Information from the IEDC says the company is expected to have 42 employees by 2018, 72 by 2019, 122 by 2020, 172 by 2021 and 232 by 2022.
Brown has invested about $20 million of his own money into LifeOmic, and he has hired several employees from his former companies to help run it. The company also has an office in Morrisville, North Carolina.
In September, the company formed an alliance with Indiana University and biomedical informatics research center Regenstrief Institute to advance precision medicine, the burgeoning field of using patient DNA to personalize disease treatment and prevention.
As part of the deal, the company said, LifeOmic would have license to "a broad range of intellectual property owned by IU and Regenstrief," and access to their faculty. In exchange, IU and Regenstrief get a minority ownership stake in LifeOmic.

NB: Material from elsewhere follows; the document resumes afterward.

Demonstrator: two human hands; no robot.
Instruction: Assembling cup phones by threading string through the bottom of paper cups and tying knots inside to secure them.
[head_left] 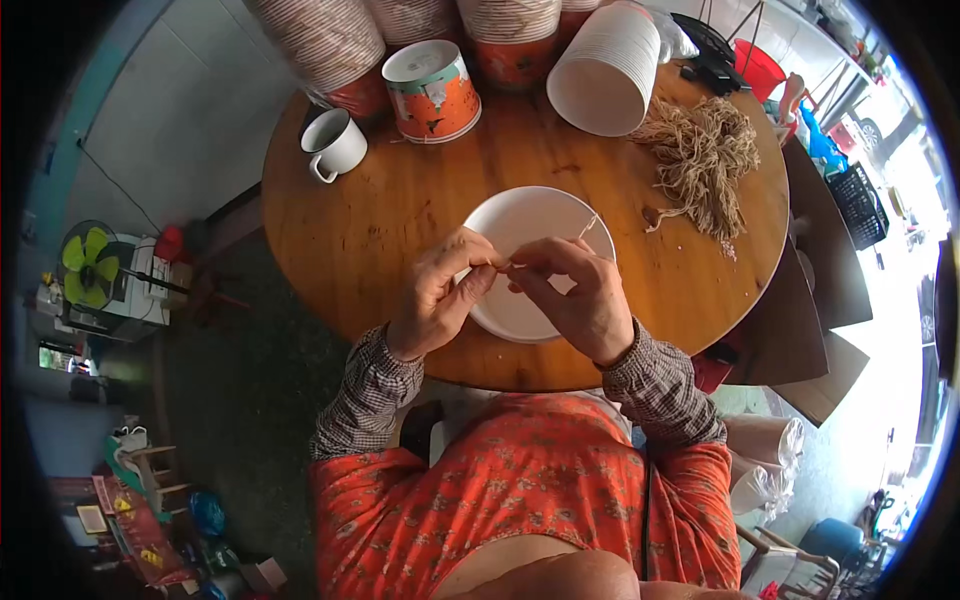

Precision medicine tailors treatment based on an individual’s unique attributes coded in DNA. Each human cell contains about 30,000 protein-making genes, and those proteins can determine the effectiveness of certain treatments—from blood thinners to cancer-fighting drugs.
Over the past two decades, advances in science have significantly reduced the time and cost of mapping a person's DNA, but that's only half the precision-medicine battle. There are still challenges associated with storing, analyzing and making clinical decisions based on that data.
Officials said LifeOmic will collaborate with IU and Regenstrief to develop a "data commons," a single repository for storing genetic and other medical data for millions of patients. The platform will be accessible to researchers and clinicians around the state.
The Metropolitan Development Commission is expected consider the local incentives request at a meeting Wednesday afternoon.